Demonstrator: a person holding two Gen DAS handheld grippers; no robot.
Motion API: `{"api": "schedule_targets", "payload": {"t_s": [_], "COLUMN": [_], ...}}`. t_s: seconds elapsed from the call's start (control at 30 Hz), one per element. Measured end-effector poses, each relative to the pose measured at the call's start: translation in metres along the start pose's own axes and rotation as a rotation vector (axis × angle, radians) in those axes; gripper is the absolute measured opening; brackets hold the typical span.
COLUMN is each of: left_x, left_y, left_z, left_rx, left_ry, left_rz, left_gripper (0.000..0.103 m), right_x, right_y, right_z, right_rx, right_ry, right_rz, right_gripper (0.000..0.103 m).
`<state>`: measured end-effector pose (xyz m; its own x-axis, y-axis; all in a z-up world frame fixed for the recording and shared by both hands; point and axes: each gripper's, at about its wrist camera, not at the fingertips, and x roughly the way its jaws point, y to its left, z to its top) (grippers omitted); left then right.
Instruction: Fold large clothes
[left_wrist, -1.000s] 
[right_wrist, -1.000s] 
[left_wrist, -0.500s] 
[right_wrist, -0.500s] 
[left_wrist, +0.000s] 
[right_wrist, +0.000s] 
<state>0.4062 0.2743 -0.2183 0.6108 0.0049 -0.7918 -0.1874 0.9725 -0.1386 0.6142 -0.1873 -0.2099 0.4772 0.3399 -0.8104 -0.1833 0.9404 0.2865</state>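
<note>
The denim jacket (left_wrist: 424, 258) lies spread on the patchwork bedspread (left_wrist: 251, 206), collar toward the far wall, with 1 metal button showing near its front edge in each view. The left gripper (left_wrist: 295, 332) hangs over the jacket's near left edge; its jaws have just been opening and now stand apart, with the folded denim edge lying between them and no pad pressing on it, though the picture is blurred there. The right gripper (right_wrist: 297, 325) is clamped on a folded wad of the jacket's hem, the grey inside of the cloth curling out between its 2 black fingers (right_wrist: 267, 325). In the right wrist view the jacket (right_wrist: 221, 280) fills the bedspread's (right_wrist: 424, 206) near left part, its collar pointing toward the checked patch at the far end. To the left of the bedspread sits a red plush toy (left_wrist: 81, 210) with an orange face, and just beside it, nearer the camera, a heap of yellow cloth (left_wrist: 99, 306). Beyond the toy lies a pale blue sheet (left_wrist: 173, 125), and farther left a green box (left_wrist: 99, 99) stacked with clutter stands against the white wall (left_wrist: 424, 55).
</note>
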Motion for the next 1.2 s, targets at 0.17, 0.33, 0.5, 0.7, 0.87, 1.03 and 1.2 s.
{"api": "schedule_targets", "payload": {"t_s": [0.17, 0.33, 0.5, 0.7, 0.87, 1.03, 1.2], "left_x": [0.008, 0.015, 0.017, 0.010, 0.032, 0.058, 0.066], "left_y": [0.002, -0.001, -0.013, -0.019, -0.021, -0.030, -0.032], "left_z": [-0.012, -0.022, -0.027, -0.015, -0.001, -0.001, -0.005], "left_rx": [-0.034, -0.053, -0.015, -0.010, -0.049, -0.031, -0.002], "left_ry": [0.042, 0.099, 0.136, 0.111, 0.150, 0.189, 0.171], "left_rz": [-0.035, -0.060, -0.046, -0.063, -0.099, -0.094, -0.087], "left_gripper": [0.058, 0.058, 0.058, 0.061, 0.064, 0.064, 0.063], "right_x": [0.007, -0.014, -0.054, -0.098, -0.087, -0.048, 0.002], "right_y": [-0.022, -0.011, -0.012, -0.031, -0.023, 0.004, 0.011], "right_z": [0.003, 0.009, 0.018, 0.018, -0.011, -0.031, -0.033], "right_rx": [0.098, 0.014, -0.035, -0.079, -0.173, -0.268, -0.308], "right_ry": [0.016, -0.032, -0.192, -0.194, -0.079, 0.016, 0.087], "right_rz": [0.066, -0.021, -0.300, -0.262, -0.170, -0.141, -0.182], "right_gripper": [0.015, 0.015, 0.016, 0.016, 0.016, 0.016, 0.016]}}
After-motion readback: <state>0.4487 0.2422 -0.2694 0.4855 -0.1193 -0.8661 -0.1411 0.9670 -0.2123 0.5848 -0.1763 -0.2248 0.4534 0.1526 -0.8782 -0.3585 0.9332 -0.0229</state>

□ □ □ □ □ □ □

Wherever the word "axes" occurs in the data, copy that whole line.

Motion API: `{"api": "schedule_targets", "payload": {"t_s": [_], "COLUMN": [_], ...}}`. t_s: seconds elapsed from the call's start (control at 30 Hz), one per element. Measured end-effector poses, each relative to the pose measured at the call's start: translation in metres along the start pose's own axes and rotation as a rotation vector (axis × angle, radians) in those axes; gripper is the absolute measured opening; brackets hold the typical span.
`<state>`: measured end-effector pose (xyz m; its own x-axis, y-axis; all in a z-up world frame fixed for the recording and shared by both hands; point and axes: each gripper's, at about its wrist camera, not at the fingertips, and x roughly the way its jaws point, y to its left, z to its top) (grippers omitted); left then right.

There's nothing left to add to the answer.